UN Conference on Small Islands Concludes in Mauritius:
Port-Louis, 14 January 2005 – Efforts to recognize small islands’ vulnerabilities and to support their sustainable development received a solid encouragement today with after the unanimous adoption of both a pro-active Strategy to further implement this programme of action, called Mauritius Strategy, and of a political declaration, The Mauritius Declaration.
The International Meeting to Review the Implementation of the Programme of Action for the Sustainable Development of Small Island Developing States, which concluded its works tonight in Port-Louis, Mauritius, was attended by 18 Presidents, Vice-Presidents and Prime Ministers, some 60 ministers and nearly 2000 delegates, civil society representatives and journalists from 114 countries, and by 15 UN or multilateral agencies. This five-day conference hosted by the Republic of Mauritius was held in an impressive new conference centre built with the assistance of India.
During a press briefing held today, the Secretary-General declared the following: “Here in Mauritius, I have been impressed with the very high level of attendance at the meeting on small island developing states. This shows a renewed interest and commitment on the part of the entire international community for the issues of concern to these states -- from environmental vulnerabilities to small economies, remoteness from world markets, high energy costs and waste management problems.”

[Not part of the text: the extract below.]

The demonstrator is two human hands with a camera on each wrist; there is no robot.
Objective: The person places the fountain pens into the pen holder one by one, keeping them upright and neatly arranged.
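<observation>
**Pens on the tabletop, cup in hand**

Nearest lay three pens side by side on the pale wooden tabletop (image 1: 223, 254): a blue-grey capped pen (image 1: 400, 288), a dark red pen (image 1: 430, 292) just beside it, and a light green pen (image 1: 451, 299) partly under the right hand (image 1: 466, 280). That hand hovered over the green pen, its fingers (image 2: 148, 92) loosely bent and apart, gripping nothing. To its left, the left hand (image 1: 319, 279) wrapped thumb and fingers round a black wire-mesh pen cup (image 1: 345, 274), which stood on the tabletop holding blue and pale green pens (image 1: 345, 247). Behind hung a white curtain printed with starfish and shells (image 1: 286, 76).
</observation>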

The major outcome document of the conference, the Mauritius Strategy for further implementation of the Barbados Programme of Action, emphasizes that small island developing States, or SIDS “are located among the most vulnerable regions in the world in relation to the intensity and frequency of natural and environmental disasters and their increasing impact, and face disproportionately high economic, social and environmental consequence,” as highlighted by the tragic impacts of the 26 December Indian Ocean tsunami and the recent hurricane/cyclone/typhoon season in the Caribbean and Pacific. The Strategy proposes to use the opportunity of next week’s Conference on Disaster Reduction in Kobe (Japan) to consider the specific concerns of SIDS, including in the areas of insurance and reinsurance arrangements.
Mr. Annan declared that he was happy that his call for a global early warning system has been enthusiastically supported at the conference, reiterating that such a warning system should cover not just tsunamis but also other threats, such as storm surges and cyclones.
On trade issues, the Mauritius Strategy recognizes that “most small island developing States, as a result of their smallness, persistent structural disadvantages and vulnerabilities, face specific difficulties in integrating into the global economy.” The document also recognizes “the importance of intensifying efforts to facilitate the full and effective participation” by small island developing States “in the deliberations and decision-making process of the World Trade Organization.”
For its part, the Mauritius Declaration further recognizes that international trade is “important for building resilience and the sustainable development” of SIDS, and calls upon the international institutions, including financial institutions, to “pay appropriate attention to the structural disadvantages” of SIDS.
On climate change, the Strategy indicates “believe that they are already experiencing major adverse effects of climate change” and that “adaptation to adverse impacts of climate change and sea-level rise remains a major priority” for them. It also promotes “increased energy efficiency and development and use of renewable energy as a matter of priority, as well as advanced and cleaner fossil fuel technologies.”
In the closing ceremony, the Secretary-General of the International Meeting, Mr. Anwarul Chowdhury declared the following: “I believe the process of implementation should begin with the drawing up of a Roadmap for the implementation of the Mauritius Strategy. Such a Roadmap would serve as an overarching guideline. It would help in the coordination of the activities of different stakeholders. It would give us a basis for monitoring and review. It would help in indicating the progress achieved or the lack of progress. In addition, I reiterate my call for a dynamic system of monitoring. Monitoring should not conclude with simple stocktaking, but should be a process by which implementation loopholes, failures or slackness can be identified and corrective measures taken.”